Proving the Business Case for the Internet of Things

Princeton study finds smart home devices leak data

William Payne
January 20th 2016
A flaw in Google's Nest smart home thermostats has led the devices to transmit unencrypted location data of their users over the internet. 

The discovery was part of a study carried out by a security group at Princeton University. The group presented their findings at a talk at PrivacyCon held by the United States Federal Trade Commission. 

The researchers found that many home automation devices, not just those produced by Google, leak private information, with apparently little effort made to encrypt data.

The location data transmitted by the Nest thermostat is a zip code. Initially, the researchers believed that the data stream contained detailed latitude, longitude, and other information in addition to the zip code.
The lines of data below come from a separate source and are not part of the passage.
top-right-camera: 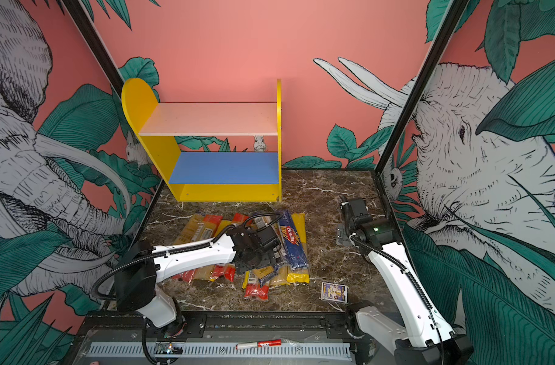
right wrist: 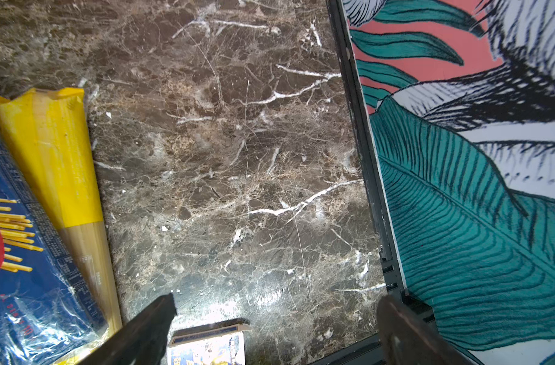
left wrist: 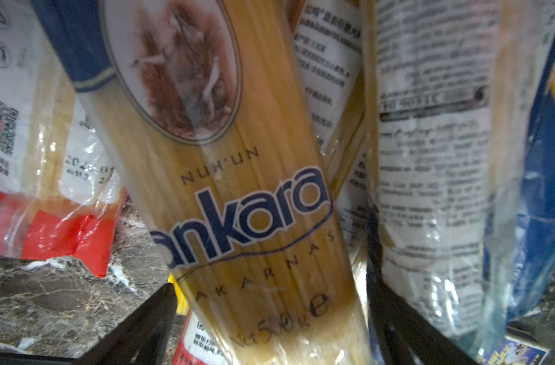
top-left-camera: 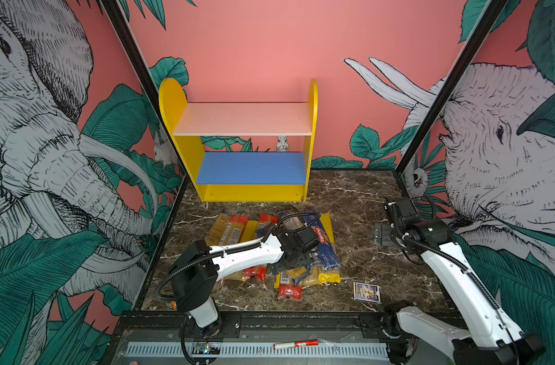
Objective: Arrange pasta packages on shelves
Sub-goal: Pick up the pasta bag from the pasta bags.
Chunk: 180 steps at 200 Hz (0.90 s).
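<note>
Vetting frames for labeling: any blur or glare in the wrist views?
Left wrist view: Ankara packet readable, the fine-print packet beside it blurred. Right wrist view: glare patch on the marble tabletop by the small card box, whose upper edge is washed out; the rest sharp.

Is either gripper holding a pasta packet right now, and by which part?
Nothing is gripped. The left gripper stands open astride the Ankara packet near its logo end; the right gripper is open above the table.
</note>
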Motion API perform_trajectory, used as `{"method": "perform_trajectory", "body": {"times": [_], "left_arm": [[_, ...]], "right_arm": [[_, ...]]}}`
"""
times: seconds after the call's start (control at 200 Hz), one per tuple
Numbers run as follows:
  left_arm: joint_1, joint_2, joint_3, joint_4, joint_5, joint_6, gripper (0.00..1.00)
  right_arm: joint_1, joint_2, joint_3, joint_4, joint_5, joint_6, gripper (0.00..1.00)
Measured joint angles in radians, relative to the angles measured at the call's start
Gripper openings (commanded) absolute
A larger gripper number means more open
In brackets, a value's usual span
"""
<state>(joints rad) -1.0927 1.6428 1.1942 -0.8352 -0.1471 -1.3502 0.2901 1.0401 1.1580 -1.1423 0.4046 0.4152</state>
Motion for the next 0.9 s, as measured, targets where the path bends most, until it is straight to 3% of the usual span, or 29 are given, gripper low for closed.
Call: {"method": "perform_trajectory", "body": {"times": [0.42,0.745,0.9], "left_arm": [[0.012,0.101,0.028,0.010,0.043,-0.010,0.91],[0.025,0.045,-0.033,0.055,0.077,-0.034,0.49],[0.027,0.024,-0.052,0.057,0.071,-0.040,0.42]], "right_arm": [[0.000,-0.039,-0.055,-0.008,-0.001,0.005,0.99],[0.000,-0.043,-0.055,-0.008,-0.002,0.004,0.99],[0.000,-0.042,-0.055,-0.008,-0.003,0.003,0.99]]}}
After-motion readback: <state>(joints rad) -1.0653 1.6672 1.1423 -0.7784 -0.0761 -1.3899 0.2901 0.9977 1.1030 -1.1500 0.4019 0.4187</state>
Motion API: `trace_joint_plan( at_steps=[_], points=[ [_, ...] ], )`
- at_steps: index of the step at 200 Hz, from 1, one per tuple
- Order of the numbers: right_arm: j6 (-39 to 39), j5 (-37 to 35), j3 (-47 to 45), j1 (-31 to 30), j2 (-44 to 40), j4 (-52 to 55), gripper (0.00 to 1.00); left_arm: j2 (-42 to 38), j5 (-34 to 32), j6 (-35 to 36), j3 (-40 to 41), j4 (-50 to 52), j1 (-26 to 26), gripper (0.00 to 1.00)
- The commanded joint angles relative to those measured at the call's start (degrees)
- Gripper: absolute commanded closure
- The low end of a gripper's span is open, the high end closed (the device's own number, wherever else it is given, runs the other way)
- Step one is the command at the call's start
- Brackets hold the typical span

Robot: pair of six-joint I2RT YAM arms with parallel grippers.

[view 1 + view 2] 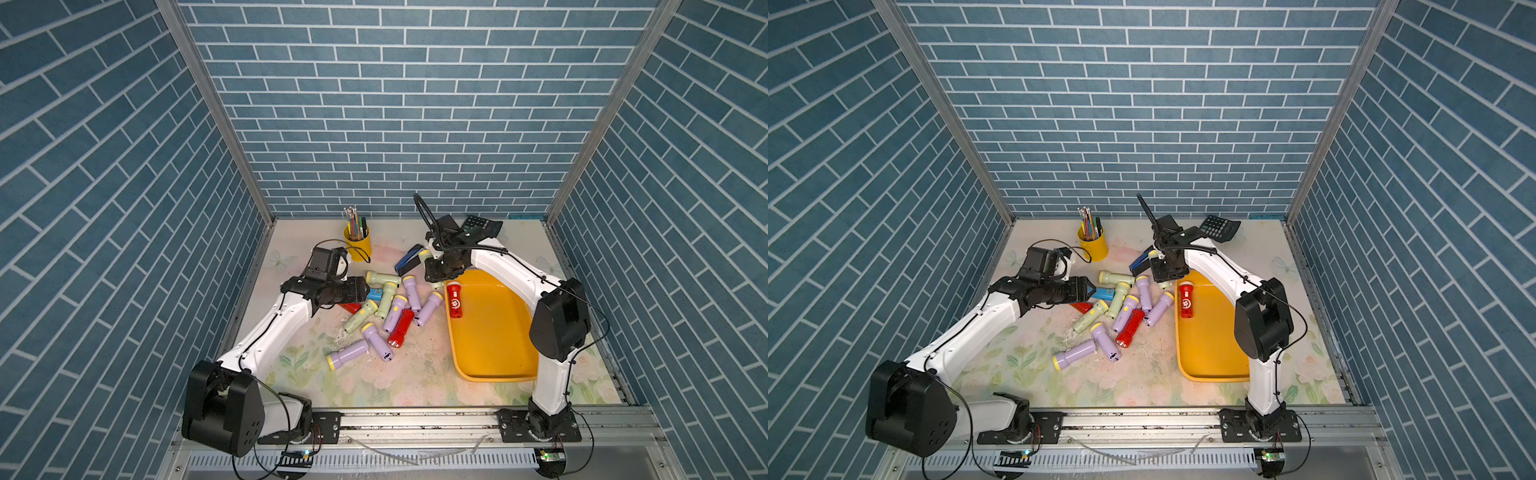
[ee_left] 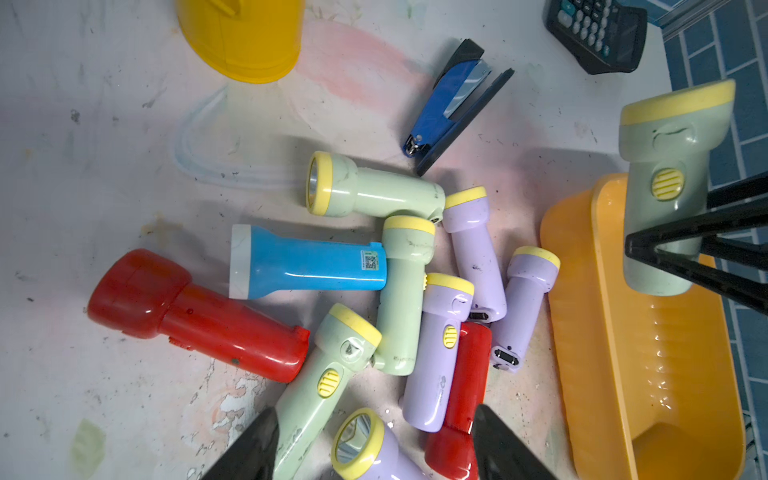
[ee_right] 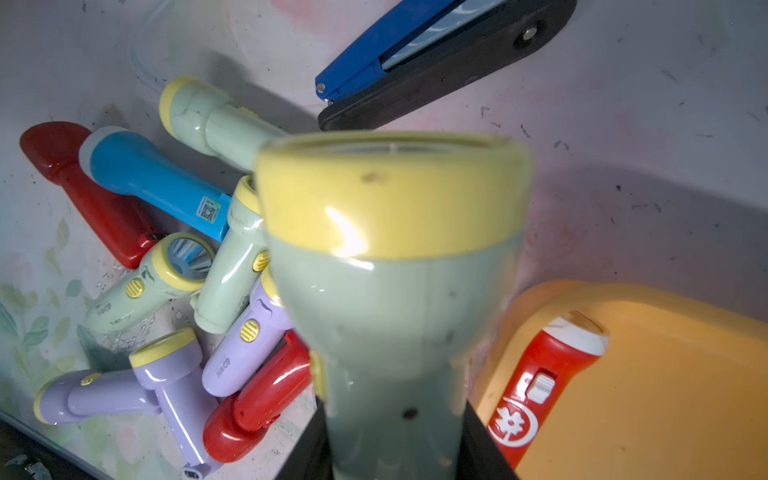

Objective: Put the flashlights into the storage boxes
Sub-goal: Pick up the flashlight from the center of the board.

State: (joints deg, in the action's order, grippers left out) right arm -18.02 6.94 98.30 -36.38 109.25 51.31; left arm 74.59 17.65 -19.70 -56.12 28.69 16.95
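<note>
Pale green flashlight (image 3: 390,291) sits clamped in right hand (image 3: 395,440), near yellow tray (image 1: 498,332) corner. Left hand (image 2: 374,449), jaws apart, hovers over loose flashlights (image 1: 428,309) on surface (image 1: 374,382).

Blue flashlight (image 2: 307,266), 9 o'clock edge of heap: small green-white sticker with QR code near tail end; fine print on it illegible.
Red flashlight (image 3: 540,382) in yellow tray (image 3: 665,415), at tray's 11 o'clock corner in both top views: white round emblem, flower-like sign, on barrel; no letters readable.
Lilac flashlight (image 3: 245,345), lying pale green flashlight (image 3: 137,291): faint printed logos, unreadable.
Calculator (image 2: 594,29), 1 o'clock of heap: key legends too small.
</note>
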Motion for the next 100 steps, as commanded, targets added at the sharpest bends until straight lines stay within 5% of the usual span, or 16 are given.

However, other location data related to neighbouring weather stations, not the home. 

In their presentation, the study authors commented that the Google Nest device was one of the more secure home automation devices available on the market.

However, the revelation comes after news of bug in a software update to Google's Nest that caused the thermostat to crash, leaving many Nest owners with freezing homes. Google identified the problem and provided help quickly, providing instructions on how to reboot the device and the offer of home visits from an electrician for those who couldn't follow the instructions. 

The research group studied other devices, including an Ubi smart speaker that leaked sensor data that could be used to identify if the home was unoccupied.

Devices such as the Samsung SmartThings Hub encrypts data. However, the researchers found that many smart home devices do not have any encryption capabilities.